◆ Your task:
Output the data below exactly.

====================

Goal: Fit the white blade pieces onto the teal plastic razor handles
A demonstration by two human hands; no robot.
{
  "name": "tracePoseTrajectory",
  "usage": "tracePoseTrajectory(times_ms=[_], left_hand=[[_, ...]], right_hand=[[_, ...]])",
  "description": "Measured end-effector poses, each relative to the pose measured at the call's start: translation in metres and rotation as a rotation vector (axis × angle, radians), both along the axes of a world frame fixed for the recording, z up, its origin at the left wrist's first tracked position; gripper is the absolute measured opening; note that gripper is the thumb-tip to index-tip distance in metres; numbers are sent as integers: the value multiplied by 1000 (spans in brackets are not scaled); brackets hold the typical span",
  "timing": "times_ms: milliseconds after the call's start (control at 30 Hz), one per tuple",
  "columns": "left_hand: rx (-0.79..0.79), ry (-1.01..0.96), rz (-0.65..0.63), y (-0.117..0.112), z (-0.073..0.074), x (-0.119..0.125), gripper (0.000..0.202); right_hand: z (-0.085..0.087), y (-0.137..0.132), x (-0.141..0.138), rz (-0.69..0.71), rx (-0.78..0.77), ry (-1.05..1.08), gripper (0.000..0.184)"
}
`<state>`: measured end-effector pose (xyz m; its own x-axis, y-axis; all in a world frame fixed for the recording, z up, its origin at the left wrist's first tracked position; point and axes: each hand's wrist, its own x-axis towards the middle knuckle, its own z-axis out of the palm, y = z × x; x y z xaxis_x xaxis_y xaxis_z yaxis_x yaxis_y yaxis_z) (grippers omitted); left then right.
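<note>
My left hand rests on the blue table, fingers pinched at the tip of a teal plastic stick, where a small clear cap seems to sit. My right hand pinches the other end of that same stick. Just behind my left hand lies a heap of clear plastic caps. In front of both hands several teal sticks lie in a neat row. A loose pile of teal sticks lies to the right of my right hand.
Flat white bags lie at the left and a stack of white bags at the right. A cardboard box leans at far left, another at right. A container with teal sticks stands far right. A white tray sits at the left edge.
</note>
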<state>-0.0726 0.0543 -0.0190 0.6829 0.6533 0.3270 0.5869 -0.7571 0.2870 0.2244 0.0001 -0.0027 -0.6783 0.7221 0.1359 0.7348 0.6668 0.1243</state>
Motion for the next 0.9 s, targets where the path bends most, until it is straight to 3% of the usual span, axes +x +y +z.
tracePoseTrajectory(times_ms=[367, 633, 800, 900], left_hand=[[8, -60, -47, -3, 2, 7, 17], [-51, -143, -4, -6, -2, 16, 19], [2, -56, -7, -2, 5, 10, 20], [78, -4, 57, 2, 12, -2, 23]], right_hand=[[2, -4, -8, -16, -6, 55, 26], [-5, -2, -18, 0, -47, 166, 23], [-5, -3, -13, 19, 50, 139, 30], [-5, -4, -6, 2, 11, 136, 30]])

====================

◆ Response area:
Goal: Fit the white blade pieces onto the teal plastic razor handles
A demonstration by two human hands; no robot.
{
  "name": "tracePoseTrajectory",
  "usage": "tracePoseTrajectory(times_ms=[_], left_hand=[[_, ...]], right_hand=[[_, ...]])",
  "description": "Measured end-effector poses, each relative to the pose measured at the call's start: translation in metres and rotation as a rotation vector (axis × angle, radians), both along the axes of a world frame fixed for the recording, z up, its origin at the left wrist's first tracked position; gripper is the absolute measured opening; note that gripper is the thumb-tip to index-tip distance in metres; numbers are sent as integers: the value multiplied by 1000 (spans in brackets are not scaled); brackets hold the typical span",
  "timing": "times_ms: milliseconds after the call's start (control at 30 Hz), one per tuple",
  "columns": "left_hand: rx (-0.79..0.79), ry (-1.01..0.96), rz (-0.65..0.63), y (-0.117..0.112), z (-0.073..0.074), x (-0.119..0.125), gripper (0.000..0.202); right_hand: z (-0.085..0.087), y (-0.137..0.132), x (-0.141..0.138), rz (-0.69..0.71), rx (-0.78..0.77), ry (-1.05..1.08), gripper (0.000..0.184)"
}
`<state>`: measured end-effector pose (xyz m; its own x-axis, y-axis; all in a world frame fixed for the recording, z up, its origin at the left wrist's first tracked position; point and axes: each hand's wrist, its own x-axis towards the middle knuckle, its own z-axis out of the palm, y = z × x; x y z xaxis_x xaxis_y xaxis_z yaxis_x yaxis_y yaxis_z) (grippers omitted); left then right.
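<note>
My left hand rests on the blue table, fingers pinched at the tip of a teal plastic stick, where a small clear cap seems to sit. My right hand pinches the other end of that same stick. Just behind my left hand lies a heap of clear plastic caps. In front of both hands several teal sticks lie in a neat row. A loose pile of teal sticks lies to the right of my right hand.
Flat white bags lie at the left and a stack of white bags at the right. A cardboard box leans at far left, another at right. A container with teal sticks stands far right. A white tray sits at the left edge.
</note>
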<state>-0.0726 0.0543 -0.0190 0.6829 0.6533 0.3270 0.5869 -0.7571 0.2870 0.2244 0.0001 -0.0027 -0.6783 0.7221 0.1359 0.7348 0.6668 0.1243</state>
Motion for the next 0.9 s, targets where the path bends most, until it is straight to 3% of the usual span, axes +x +y +z.
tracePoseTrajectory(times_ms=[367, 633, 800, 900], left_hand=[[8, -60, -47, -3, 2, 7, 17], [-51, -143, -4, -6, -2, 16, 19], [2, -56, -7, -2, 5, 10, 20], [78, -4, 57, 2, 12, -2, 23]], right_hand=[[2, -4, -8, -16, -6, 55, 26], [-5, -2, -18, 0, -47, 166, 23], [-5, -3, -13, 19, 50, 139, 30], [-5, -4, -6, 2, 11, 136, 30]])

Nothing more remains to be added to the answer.